Exercise: Copy each entry below exactly.

Supplied records:
☆ ☆ ☆

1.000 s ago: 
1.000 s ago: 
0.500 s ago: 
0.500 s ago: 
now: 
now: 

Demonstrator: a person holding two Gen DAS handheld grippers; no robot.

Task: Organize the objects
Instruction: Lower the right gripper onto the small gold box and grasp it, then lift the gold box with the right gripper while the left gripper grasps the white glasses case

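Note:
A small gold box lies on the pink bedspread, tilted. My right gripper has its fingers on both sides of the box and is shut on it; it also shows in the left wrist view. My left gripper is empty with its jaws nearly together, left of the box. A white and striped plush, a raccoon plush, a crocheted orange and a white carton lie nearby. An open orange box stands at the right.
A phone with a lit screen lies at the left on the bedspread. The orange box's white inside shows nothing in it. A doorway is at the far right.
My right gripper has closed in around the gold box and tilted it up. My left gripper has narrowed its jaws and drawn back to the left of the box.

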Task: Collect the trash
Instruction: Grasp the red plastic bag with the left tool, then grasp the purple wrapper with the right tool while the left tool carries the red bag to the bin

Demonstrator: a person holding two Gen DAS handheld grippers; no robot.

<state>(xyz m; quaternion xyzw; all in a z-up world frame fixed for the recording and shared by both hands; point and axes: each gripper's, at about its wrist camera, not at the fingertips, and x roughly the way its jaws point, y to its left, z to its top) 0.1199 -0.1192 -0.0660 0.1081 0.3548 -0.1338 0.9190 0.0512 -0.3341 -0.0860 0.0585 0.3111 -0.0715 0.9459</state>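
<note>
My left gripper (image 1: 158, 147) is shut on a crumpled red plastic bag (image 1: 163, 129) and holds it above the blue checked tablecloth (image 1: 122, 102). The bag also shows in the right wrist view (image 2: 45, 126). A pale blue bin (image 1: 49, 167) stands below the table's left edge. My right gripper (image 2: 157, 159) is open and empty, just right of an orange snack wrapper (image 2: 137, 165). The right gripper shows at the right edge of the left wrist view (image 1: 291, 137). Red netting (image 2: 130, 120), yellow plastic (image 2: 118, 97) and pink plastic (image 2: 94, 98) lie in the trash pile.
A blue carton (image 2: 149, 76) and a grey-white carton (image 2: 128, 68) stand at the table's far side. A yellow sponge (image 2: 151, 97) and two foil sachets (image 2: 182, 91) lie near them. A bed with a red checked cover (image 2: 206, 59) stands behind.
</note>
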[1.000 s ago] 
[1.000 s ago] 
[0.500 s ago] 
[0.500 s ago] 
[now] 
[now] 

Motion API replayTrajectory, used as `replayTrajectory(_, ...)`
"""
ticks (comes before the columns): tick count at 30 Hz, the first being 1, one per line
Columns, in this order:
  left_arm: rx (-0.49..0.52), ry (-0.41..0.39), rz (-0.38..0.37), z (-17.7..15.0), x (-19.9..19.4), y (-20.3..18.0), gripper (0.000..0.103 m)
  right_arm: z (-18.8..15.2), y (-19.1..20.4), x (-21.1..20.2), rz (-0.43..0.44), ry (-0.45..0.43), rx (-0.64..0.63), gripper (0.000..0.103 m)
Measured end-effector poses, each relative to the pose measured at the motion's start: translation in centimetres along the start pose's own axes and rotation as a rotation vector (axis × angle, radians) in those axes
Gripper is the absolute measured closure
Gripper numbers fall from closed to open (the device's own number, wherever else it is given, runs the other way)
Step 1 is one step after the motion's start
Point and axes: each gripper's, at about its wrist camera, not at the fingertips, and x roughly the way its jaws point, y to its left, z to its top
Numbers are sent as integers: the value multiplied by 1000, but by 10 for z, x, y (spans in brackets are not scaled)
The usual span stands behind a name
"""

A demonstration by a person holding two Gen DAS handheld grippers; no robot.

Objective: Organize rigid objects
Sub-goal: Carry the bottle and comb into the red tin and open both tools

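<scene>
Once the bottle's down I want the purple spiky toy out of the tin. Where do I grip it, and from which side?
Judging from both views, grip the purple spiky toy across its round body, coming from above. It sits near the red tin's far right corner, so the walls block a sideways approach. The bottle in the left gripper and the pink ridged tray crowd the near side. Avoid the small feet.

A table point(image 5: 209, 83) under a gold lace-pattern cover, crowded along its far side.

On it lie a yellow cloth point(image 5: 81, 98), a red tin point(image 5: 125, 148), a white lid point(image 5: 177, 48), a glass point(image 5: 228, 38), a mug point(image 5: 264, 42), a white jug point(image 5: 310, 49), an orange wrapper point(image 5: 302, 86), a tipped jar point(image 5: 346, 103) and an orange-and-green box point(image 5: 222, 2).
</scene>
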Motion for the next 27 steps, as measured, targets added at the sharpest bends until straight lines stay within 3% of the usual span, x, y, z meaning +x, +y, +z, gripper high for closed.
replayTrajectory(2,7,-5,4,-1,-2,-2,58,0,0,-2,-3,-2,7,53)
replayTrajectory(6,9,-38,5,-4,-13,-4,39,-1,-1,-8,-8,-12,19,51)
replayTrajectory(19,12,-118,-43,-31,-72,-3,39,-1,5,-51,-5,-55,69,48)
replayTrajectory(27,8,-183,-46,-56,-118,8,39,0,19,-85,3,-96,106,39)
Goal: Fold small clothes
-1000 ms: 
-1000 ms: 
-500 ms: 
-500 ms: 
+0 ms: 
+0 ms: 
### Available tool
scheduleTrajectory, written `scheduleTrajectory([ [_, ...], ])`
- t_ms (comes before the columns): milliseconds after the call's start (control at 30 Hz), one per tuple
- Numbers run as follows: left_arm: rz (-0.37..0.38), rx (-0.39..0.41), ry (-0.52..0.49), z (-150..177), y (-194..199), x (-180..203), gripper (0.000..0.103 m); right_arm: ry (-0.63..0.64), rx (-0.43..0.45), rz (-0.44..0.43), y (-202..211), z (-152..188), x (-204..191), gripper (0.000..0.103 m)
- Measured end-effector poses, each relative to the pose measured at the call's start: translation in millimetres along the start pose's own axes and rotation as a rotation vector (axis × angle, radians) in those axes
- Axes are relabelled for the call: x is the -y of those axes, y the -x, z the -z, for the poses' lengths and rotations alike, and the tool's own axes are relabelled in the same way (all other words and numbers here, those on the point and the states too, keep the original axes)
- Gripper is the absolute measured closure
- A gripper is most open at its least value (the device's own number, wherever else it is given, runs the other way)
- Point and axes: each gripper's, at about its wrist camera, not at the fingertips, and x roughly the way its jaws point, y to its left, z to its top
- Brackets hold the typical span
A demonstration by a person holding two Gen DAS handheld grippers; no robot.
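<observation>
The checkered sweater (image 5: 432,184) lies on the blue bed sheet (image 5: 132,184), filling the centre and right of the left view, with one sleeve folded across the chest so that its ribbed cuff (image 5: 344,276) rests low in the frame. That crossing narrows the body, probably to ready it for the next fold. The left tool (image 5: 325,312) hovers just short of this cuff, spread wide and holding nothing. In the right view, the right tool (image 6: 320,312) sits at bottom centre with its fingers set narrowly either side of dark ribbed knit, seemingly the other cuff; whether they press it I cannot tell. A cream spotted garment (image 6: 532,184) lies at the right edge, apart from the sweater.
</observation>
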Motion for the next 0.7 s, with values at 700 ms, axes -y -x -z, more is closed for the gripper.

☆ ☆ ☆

Task output:
1.000 s ago: 
1.000 s ago: 
0.500 s ago: 
0.500 s ago: 
now: 
now: 

Demonstrator: a person holding two Gen DAS handheld grippers; no robot.

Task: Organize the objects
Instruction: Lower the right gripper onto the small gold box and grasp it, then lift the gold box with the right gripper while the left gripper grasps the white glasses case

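Note:
A small gold box lies on the pink bedspread, tilted. My right gripper has its fingers on both sides of the box and is shut on it; it also shows in the left wrist view. My left gripper is empty with its jaws nearly together, left of the box. A white and striped plush, a raccoon plush, a crocheted orange and a white carton lie nearby. An open orange box stands at the right.
A phone with a lit screen lies at the left on the bedspread. The orange box's white inside shows nothing in it. A doorway is at the far right.
My right gripper has closed in around the gold box and tilted it up. My left gripper has narrowed its jaws and drawn back to the left of the box.
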
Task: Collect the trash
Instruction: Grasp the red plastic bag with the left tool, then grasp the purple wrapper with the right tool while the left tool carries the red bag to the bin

Demonstrator: a person holding two Gen DAS handheld grippers; no robot.

<state>(xyz m; quaternion xyzw; all in a z-up world frame fixed for the recording and shared by both hands; point and axes: each gripper's, at about its wrist camera, not at the fingertips, and x roughly the way its jaws point, y to its left, z to its top) 0.1199 -0.1192 -0.0660 0.1081 0.3548 -0.1338 0.9190 0.0512 -0.3341 -0.0860 0.0585 0.3111 -0.0715 0.9459</state>
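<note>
My left gripper (image 1: 158, 147) is shut on a crumpled red plastic bag (image 1: 163, 129) and holds it above the blue checked tablecloth (image 1: 122, 102). The bag also shows in the right wrist view (image 2: 45, 126). A pale blue bin (image 1: 49, 167) stands below the table's left edge. My right gripper (image 2: 157, 159) is open and empty, just right of an orange snack wrapper (image 2: 137, 165). The right gripper shows at the right edge of the left wrist view (image 1: 291, 137). Red netting (image 2: 130, 120), yellow plastic (image 2: 118, 97) and pink plastic (image 2: 94, 98) lie in the trash pile.
A blue carton (image 2: 149, 76) and a grey-white carton (image 2: 128, 68) stand at the table's far side. A yellow sponge (image 2: 151, 97) and two foil sachets (image 2: 182, 91) lie near them. A bed with a red checked cover (image 2: 206, 59) stands behind.
</note>
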[1.000 s ago] 
[1.000 s ago] 
[0.500 s ago] 
[0.500 s ago] 
[now] 
[now] 

Motion API replayTrajectory, used as `replayTrajectory(_, ...)`
"""
ticks (comes before the columns): tick count at 30 Hz, the first being 1, one per line
Columns, in this order:
  left_arm: rx (-0.49..0.52), ry (-0.41..0.39), rz (-0.38..0.37), z (-17.7..15.0), x (-19.9..19.4), y (-20.3..18.0), gripper (0.000..0.103 m)
  right_arm: z (-18.8..15.2), y (-19.1..20.4), x (-21.1..20.2), rz (-0.43..0.44), ry (-0.45..0.43), rx (-0.64..0.63), gripper (0.000..0.103 m)
Measured end-effector poses, each relative to the pose measured at the motion's start: translation in centimetres along the start pose's own axes and rotation as a rotation vector (axis × angle, radians) in those axes
Gripper is the absolute measured closure
Gripper numbers fall from closed to open (the device's own number, wherever else it is given, runs the other way)
Step 1 is one step after the motion's start
Point and axes: each gripper's, at about its wrist camera, not at the fingertips, and x roughly the way its jaws point, y to its left, z to its top
Numbers are sent as integers: the value multiplied by 1000, but by 10 for z, x, y (spans in brackets are not scaled)
The usual span stands behind a name
"""

A demonstration by a person holding two Gen DAS handheld grippers; no robot.

Objective: Organize rigid objects
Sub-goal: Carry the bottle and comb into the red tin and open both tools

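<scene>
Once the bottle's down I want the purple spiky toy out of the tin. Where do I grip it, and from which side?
Judging from both views, grip the purple spiky toy across its round body, coming from above. It sits near the red tin's far right corner, so the walls block a sideways approach. The bottle in the left gripper and the pink ridged tray crowd the near side. Avoid the small feet.

A table point(image 5: 209, 83) under a gold lace-pattern cover, crowded along its far side.

On it lie a yellow cloth point(image 5: 81, 98), a red tin point(image 5: 125, 148), a white lid point(image 5: 177, 48), a glass point(image 5: 228, 38), a mug point(image 5: 264, 42), a white jug point(image 5: 310, 49), an orange wrapper point(image 5: 302, 86), a tipped jar point(image 5: 346, 103) and an orange-and-green box point(image 5: 222, 2).
</scene>
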Motion for the next 27 steps, as measured, targets added at the sharpest bends until straight lines stay within 3% of the usual span, x, y, z meaning +x, +y, +z, gripper high for closed.
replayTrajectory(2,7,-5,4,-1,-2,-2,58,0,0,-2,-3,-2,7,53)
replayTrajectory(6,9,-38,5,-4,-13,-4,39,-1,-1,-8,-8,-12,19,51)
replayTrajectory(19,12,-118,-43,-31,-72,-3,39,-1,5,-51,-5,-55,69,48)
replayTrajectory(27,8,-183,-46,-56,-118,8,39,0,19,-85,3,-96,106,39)
Goal: Fold small clothes
-1000 ms: 
-1000 ms: 
-500 ms: 
-500 ms: 
+0 ms: 
+0 ms: 
### Available tool
scheduleTrajectory, written `scheduleTrajectory([ [_, ...], ])`
- t_ms (comes before the columns): milliseconds after the call's start (control at 30 Hz), one per tuple
- Numbers run as follows: left_arm: rz (-0.37..0.38), rx (-0.39..0.41), ry (-0.52..0.49), z (-150..177), y (-194..199), x (-180..203), gripper (0.000..0.103 m); right_arm: ry (-0.63..0.64), rx (-0.43..0.45), rz (-0.44..0.43), y (-202..211), z (-152..188), x (-204..191), gripper (0.000..0.103 m)
- Measured end-effector poses, each relative to the pose measured at the call's start: translation in millimetres along the start pose's own axes and rotation as a rotation vector (axis × angle, radians) in those axes
- Axes are relabelled for the call: x is the -y of those axes, y the -x, z the -z, for the poses' lengths and rotations alike, and the tool's own axes are relabelled in the same way (all other words and numbers here, those on the point and the states too, keep the original axes)
- Gripper is the absolute measured closure
- A gripper is most open at its least value (the device's own number, wherever else it is given, runs the other way)
- Point and axes: each gripper's, at about its wrist camera, not at the fingertips, and x roughly the way its jaws point, y to its left, z to its top
- Brackets hold the typical span
A demonstration by a person holding two Gen DAS handheld grippers; no robot.
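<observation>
The checkered sweater (image 5: 432,184) lies on the blue bed sheet (image 5: 132,184), filling the centre and right of the left view, with one sleeve folded across the chest so that its ribbed cuff (image 5: 344,276) rests low in the frame. That crossing narrows the body, probably to ready it for the next fold. The left tool (image 5: 325,312) hovers just short of this cuff, spread wide and holding nothing. In the right view, the right tool (image 6: 320,312) sits at bottom centre with its fingers set narrowly either side of dark ribbed knit, seemingly the other cuff; whether they press it I cannot tell. A cream spotted garment (image 6: 532,184) lies at the right edge, apart from the sweater.
</observation>
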Motion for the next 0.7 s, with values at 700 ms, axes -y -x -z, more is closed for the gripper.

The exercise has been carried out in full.